:: PROBLEM TO WORK ON ::
Within the data below, copy each line where the string "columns" is found.

:: DATA SECTION ::
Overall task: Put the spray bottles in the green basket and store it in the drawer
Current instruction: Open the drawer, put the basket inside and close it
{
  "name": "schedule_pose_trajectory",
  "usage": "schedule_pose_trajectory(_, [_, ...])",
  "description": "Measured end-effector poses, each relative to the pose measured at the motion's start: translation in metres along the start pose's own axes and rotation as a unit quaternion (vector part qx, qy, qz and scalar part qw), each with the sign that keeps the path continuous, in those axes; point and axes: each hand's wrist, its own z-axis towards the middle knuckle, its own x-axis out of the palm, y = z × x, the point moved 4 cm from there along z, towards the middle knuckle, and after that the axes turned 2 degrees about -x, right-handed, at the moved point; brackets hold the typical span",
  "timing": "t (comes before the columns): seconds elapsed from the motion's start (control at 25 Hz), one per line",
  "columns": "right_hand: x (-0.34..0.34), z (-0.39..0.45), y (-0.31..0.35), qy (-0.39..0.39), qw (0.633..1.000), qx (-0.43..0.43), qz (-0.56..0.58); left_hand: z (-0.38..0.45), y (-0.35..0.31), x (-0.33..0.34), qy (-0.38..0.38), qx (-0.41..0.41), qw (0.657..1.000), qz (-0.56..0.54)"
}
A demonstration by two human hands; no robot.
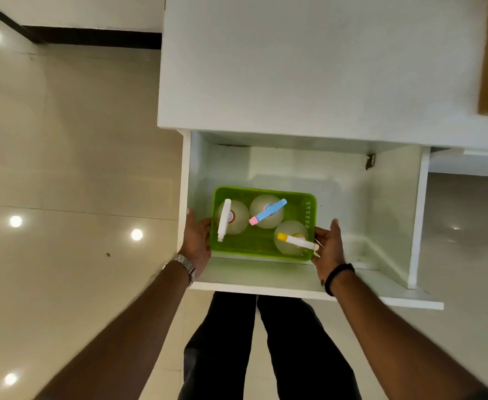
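1. the green basket (261,246) sits inside the open white drawer (393,215), toward its left and front part, with bare drawer floor at 3 o'clock of it.
2. three spray bottles stand upright in the basket, seen from above.
3. the bottle with the white sprayer (226,219) is at the 9 o'clock side of the basket.
4. the bottle with the blue and pink sprayer (267,211) is at about 12 o'clock, just beside the first.
5. the bottle with the yellow-tipped sprayer (293,239) is at about 4 o'clock, its sprayer reaching over the basket's right rim.
6. the left hand (198,241) is wrapped on the basket's left wall, thumb up by the rim (a metal watch (186,265) shows at the wrist).
7. the right hand (328,248) grasps the basket's right wall near the front corner, with a black band (336,277) on that wrist.
8. whether the basket rests on the drawer floor or is held just above it cannot be told.
9. the white cabinet top (309,67) lies at 12 o'clock of the drawer; glossy floor tiles (63,168) lie at 9 o'clock.
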Motion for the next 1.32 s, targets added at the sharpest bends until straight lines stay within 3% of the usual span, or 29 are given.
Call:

:: YOUR RESPONSE ::
  "timing": "t (comes before the columns): seconds elapsed from the motion's start (control at 25 Hz), one per line",
  "columns": "right_hand: x (-0.34..0.34), z (-0.39..0.45), y (-0.31..0.35), qy (-0.39..0.39), qw (0.633..1.000), qx (-0.43..0.43), qz (-0.56..0.58); left_hand: z (-0.38..0.45), y (-0.35..0.31), x (-0.33..0.34), qy (-0.38..0.38), qx (-0.41..0.41), qw (0.657..1.000), qz (-0.56..0.54)"

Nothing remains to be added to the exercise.